● Try it: Retype exactly the lines from the one that contains "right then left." through the final line of the material below, and add nothing else.

● Available data:
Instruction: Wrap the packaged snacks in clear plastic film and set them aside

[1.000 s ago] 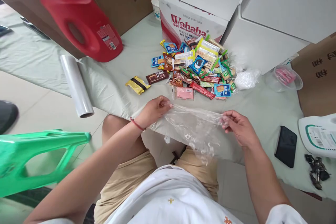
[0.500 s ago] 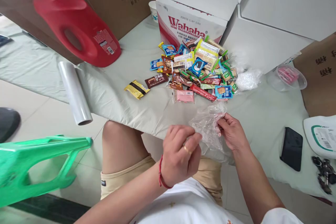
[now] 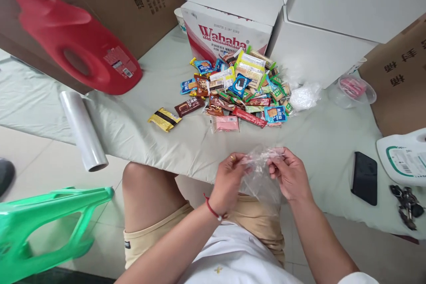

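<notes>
A thin clear plastic bag (image 3: pixel 261 182) hangs over my lap at the table's front edge. My left hand (image 3: pixel 229 179), with a ring and a red cord bracelet, pinches its top edge on one side. Opposite it, my right hand (image 3: pixel 289 173) pinches the same edge between thumb and fingers. Beyond my hands lies a heap of wrapped snacks (image 3: pixel 246 93). Closest to me in that heap is a pink packet (image 3: pixel 226 123). A yellow packet (image 3: pixel 164 119) and a brown packet (image 3: pixel 189 106) lie at its left.
A red jug (image 3: pixel 83 49) and a plastic film roll (image 3: pixel 84 133) are at left, above a green stool (image 3: pixel 56 222). Behind the snacks stands a Wahaha carton (image 3: pixel 229 31). To the right are a black phone (image 3: pixel 364 178), keys (image 3: pixel 406 206), a white bottle (image 3: pixel 404 159) and a plastic cup (image 3: pixel 354 91).
My left hand has come up to the bag and now grips its edge; before, it was a closed hand in front of it. The view has shifted slightly right.
</notes>
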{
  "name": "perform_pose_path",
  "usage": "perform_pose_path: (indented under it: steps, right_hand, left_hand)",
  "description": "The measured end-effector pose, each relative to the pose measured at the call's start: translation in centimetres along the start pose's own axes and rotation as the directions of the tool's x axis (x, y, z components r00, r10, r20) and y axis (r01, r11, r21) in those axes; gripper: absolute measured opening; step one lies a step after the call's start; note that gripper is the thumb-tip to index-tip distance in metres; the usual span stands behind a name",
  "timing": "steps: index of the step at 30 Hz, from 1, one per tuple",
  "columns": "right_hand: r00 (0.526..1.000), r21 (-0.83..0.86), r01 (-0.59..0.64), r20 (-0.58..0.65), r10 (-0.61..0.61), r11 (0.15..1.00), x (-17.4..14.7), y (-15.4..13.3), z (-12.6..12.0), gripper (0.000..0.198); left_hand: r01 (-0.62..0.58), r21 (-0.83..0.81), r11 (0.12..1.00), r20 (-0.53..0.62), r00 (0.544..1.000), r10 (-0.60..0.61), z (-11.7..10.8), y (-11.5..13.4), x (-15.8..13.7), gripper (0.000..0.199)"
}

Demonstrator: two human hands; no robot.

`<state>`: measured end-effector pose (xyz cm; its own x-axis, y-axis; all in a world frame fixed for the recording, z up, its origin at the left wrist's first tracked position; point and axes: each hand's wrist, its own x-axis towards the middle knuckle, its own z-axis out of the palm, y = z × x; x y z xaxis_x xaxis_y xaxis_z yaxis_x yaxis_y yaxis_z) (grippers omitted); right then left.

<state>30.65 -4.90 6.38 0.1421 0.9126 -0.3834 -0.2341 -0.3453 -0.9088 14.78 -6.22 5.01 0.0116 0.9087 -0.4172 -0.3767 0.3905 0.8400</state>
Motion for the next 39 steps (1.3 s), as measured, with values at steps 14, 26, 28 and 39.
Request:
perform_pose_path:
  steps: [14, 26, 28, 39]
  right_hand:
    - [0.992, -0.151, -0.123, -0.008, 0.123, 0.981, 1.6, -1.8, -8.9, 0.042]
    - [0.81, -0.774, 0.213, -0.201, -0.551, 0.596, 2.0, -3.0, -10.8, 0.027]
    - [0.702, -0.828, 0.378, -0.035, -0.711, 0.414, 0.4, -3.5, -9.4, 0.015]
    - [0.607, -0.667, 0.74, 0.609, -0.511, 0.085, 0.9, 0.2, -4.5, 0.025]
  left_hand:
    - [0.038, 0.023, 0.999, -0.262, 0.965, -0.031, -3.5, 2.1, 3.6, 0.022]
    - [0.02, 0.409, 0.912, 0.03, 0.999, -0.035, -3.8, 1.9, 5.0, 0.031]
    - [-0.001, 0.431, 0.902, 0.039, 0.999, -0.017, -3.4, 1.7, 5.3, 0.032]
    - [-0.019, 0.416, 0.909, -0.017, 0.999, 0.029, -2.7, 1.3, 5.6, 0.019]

● Solution for this exercise:
`<state>`: measured end-effector pose (xyz cm; its own x-axis, y-axis; all in a world frame fixed for the recording, z up, its origin at the left wrist's first tracked position; point and axes: each hand's wrist, its own x-axis towards the middle knuckle, its own z-axis out of the palm, y = z × x; x y z xaxis_x xaxis_y xaxis_z yaxis_x yaxis_y yaxis_z) (grippers omitted); right then left.

<state>30.65 -4.90 6.38 0.1421 0.9126 -0.3834 -0.2341 -0.3453 -0.9088 14.78 -6.22 5.01 0.0116 0.9087 -0.4172 -0.3767 0.3905 0.8400</state>
Motion for the next 39 steps (1.3 s), as measured, with values at steps 14, 26, 28 and 39.
Request:
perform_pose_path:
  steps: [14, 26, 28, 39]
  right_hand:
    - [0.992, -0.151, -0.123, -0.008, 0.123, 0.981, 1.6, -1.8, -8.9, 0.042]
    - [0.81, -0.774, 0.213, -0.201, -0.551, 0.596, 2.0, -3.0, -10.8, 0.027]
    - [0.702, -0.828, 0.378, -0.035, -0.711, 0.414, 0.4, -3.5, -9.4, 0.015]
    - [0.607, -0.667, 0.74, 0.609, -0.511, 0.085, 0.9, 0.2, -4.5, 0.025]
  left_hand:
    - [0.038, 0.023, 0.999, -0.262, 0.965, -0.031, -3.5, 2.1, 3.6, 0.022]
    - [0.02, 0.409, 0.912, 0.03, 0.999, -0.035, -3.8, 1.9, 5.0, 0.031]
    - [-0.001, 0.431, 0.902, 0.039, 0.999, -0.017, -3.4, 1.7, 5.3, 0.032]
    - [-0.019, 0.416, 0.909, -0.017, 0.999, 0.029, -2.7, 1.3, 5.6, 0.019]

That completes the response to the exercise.